## [Work request]
Give back every line of the material below that has the string "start".

## [Recorded data]
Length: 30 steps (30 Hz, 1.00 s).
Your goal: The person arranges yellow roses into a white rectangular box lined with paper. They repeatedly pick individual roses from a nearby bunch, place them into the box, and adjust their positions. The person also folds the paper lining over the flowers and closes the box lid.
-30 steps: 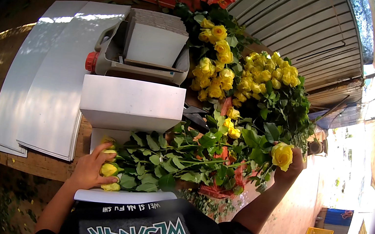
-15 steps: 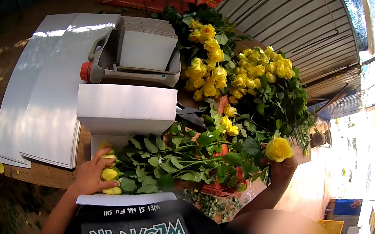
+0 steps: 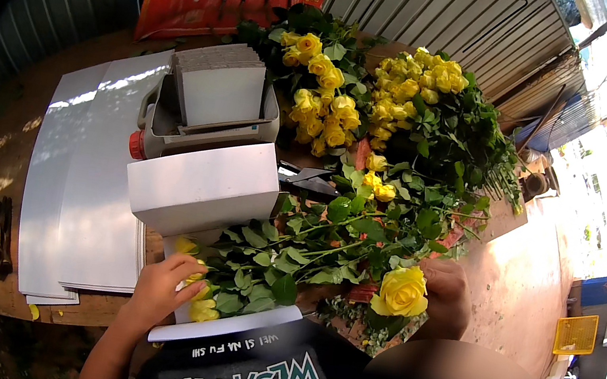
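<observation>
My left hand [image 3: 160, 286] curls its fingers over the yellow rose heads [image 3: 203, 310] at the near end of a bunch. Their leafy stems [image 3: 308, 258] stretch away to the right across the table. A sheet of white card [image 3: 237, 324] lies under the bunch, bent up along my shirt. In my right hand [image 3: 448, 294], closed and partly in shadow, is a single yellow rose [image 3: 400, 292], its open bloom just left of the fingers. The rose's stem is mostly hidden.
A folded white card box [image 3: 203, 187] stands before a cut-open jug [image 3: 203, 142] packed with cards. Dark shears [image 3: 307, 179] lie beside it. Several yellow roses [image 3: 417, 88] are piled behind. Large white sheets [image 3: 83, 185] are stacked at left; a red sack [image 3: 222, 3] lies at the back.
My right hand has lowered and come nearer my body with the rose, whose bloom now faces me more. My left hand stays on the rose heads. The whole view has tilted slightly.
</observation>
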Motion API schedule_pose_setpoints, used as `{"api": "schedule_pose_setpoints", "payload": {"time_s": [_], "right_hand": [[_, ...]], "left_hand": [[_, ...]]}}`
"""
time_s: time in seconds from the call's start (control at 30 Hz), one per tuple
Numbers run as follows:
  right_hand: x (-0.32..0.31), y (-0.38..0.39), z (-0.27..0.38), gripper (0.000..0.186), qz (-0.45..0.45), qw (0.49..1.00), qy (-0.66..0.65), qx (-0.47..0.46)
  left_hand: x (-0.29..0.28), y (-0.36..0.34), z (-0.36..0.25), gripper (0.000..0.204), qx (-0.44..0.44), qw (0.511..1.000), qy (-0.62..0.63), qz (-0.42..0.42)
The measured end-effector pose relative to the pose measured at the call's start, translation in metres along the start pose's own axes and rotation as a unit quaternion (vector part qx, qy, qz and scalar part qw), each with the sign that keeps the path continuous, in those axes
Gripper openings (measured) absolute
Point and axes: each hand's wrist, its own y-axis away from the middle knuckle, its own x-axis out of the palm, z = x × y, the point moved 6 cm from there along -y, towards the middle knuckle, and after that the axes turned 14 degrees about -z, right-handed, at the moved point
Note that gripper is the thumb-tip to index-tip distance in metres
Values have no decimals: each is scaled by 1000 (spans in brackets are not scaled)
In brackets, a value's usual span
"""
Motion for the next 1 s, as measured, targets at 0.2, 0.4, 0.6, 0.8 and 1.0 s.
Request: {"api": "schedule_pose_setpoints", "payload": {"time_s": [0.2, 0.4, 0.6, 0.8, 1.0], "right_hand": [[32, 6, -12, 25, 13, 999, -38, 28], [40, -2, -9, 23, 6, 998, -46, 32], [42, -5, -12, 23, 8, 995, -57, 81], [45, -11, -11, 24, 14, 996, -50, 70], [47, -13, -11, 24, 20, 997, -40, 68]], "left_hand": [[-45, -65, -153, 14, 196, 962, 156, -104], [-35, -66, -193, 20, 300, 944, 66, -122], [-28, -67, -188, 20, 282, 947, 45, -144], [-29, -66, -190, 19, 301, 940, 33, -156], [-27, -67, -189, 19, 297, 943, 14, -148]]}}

## [Reply]
time_s: time in seconds from the call's start (control at 30 Hz), one per tuple
The measured end-effector pose relative to the pose measured at the call's start, translation in metres along the start pose's own axes and rotation as a unit quaternion (vector part qx, qy, qz and scalar part qw), each with the sign that keeps the path continuous, in those axes

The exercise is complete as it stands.